Wine doesn't get more wild and winsome than the Hartford Pinot Noir 2000, Sonoma Coast, but, boy, is it ever husky with tannin and oak and dusky with elements of moss, roots and mushrooms. Fortunately, dark chocolate, raspberry-currant-cranberry flavors and potpourri do their best to soften the edges of this introspective and demanding pinot that could age two to four years. Excellent. This is the second label of Hartford Court. About $25.
I was a fan of Robert Stemmler's Cabernet Sauvignon 1998, which made my list of the Best Wines of 2001, but two pinots from 2000 offer too much of everything. The Robert Stemmler Pinot Noir 2000, Sonoma County, is almost too rich, dense and sizable.

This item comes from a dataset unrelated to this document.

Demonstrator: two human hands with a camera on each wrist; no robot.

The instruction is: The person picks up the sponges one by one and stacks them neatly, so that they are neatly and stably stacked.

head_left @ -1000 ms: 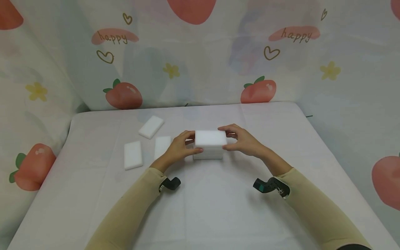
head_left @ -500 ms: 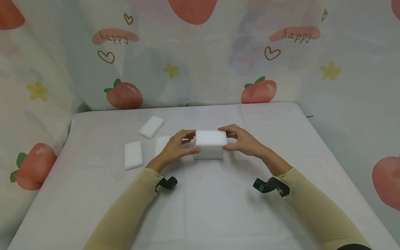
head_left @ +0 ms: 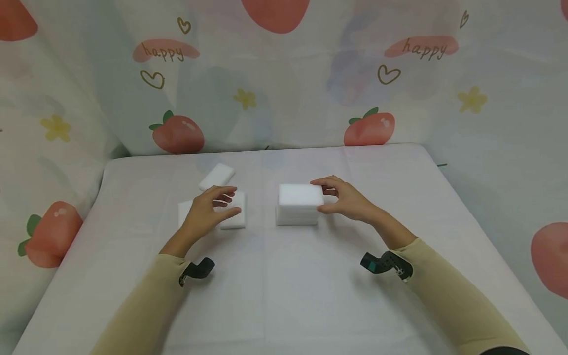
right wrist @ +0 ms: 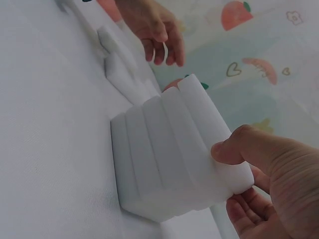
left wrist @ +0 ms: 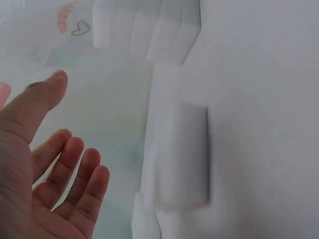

It's vastly supple, just short of muscularity in its tendency to take everything desirable about the grape and push it beyond the limit, even to its autumn leaf and fruitcake finish. About $28. Even bigger, woodier, earthier is Robert Stemmler's Pinot Noir 2000, Carneros, which overwhelms with 14.4 percent alcohol and muddles perceptions of the grape with its scents of old grass cuttings and taste of furniture stored too long in a basement. Bizarre and a waste of what must have been superb grapes. About $38.
Readers may be getting weary of my championing of Talbott Vineyards, but I think the company is making wines of unimpeachable integrity and authenticity. The Talbott "Case" Pinot Noir 1996, Sleepy Hollow Vineyard, Monterey, is completely, utterly exquisite, balanced and integrated. As a great wine should do, it gathers depth, density and complexity in the glass, embodied in deepening currant-plum-cranberry flavors, increasing silkiness and a lovely rose-petal aspect that must be described as "stately." Exceptional. About $43.
Readers sometimes call or send e-mail asking, rather plaintively, if anyone likes sweet wines anymore. "All you write about," they protest, "are dry wines. What about a nice, just off-dry wine for casual sipping?"
Today we redress that wrong with two stress-free quaffers that make no bones about their softness but don't push the sweet qualities either.
Now: The Columbia Winery Cellarmaster's Riesling 2001, Columbia Valley, Washington, opens with a burst of apple, orange zest, almond blossom and pears; snappy acidity and a slight limestone component buoy marvelous pear, melon and white peach flavors, keeping everything crisp, refreshing and tasty. The mildly sweet entry is balanced by a dry, bracing finish. Delectable. About $8, a Bargain of the Decade.
Sparkler: Bonny Doon's Ca' del Solo Moscato del Solo 2000, Monterey, takes as its model the delicate prosecco sparkling wines of northern Italy. This low-alcohol - 6.5 percent - delightfully fruity, slightly sweet wine offers the essence of fresh apples and cider with a beguiling orange blossom and orange zest aspect and peach and pear flavors. This crisp, lively, breezy yet almost voluptuous concoction goes down ever so easily! Perfect for summer drinking on the porch or patio. About $18.